» The task
Return only this: the line with "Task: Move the" and all the lines that follow it below, through the final one, exactly as they are.

» Task inputs
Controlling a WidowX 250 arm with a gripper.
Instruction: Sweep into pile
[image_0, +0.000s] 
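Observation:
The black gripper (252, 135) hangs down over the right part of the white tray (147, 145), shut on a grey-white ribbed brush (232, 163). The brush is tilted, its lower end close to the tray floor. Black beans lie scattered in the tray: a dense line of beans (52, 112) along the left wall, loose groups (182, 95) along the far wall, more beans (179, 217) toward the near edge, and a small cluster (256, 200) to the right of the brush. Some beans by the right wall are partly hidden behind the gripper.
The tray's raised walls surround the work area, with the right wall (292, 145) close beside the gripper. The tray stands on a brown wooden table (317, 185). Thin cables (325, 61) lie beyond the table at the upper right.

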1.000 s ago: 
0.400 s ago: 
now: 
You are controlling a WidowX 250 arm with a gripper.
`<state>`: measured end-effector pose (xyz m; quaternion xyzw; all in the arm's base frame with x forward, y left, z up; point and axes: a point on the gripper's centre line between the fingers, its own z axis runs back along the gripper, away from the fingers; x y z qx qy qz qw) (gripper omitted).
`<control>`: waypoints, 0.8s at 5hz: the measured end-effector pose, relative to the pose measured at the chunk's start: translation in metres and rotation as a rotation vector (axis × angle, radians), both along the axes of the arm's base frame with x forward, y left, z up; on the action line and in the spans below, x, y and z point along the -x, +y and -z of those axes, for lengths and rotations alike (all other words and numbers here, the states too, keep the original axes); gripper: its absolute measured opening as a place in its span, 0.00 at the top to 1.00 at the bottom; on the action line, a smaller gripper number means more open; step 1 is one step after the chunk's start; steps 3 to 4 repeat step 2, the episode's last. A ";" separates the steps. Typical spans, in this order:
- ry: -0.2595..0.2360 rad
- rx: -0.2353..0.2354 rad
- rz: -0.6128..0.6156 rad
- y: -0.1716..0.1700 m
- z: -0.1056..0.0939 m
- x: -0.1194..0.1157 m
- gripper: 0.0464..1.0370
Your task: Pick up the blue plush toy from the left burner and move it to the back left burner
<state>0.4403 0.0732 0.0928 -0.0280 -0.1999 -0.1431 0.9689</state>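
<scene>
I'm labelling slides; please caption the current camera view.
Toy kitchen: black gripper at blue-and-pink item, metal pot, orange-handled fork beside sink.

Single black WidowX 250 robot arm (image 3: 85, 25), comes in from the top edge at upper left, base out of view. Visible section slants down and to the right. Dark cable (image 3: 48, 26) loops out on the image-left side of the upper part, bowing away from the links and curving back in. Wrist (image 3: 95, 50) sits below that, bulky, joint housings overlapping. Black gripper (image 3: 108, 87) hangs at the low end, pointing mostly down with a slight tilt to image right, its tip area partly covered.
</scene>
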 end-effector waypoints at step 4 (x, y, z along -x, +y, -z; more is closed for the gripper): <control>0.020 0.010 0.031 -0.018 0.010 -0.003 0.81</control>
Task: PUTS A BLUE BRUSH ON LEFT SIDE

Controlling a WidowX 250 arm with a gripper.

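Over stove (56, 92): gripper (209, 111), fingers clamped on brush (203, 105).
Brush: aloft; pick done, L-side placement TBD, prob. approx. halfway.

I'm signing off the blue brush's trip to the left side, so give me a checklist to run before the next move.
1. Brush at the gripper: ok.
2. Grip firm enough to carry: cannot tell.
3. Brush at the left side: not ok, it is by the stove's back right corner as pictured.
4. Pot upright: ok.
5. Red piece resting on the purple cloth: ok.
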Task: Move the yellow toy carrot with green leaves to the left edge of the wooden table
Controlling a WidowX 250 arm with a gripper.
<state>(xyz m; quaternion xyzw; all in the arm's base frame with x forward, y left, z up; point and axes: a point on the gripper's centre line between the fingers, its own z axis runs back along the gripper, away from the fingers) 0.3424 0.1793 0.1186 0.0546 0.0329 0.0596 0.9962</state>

» Exercise answer
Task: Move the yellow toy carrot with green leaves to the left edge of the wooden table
Controlling a WidowX 250 arm with a gripper.
<state>(xyz m; quaternion xyzw; all in the arm's base frame with x forward, y left, z up; point and axes: a point on the gripper's centre line between the fingers, its own z axis runs back along the gripper, away from the fingers) 0.3424 0.1793 0.1186 0.0546 0.0329 0.0596 0.9962</state>

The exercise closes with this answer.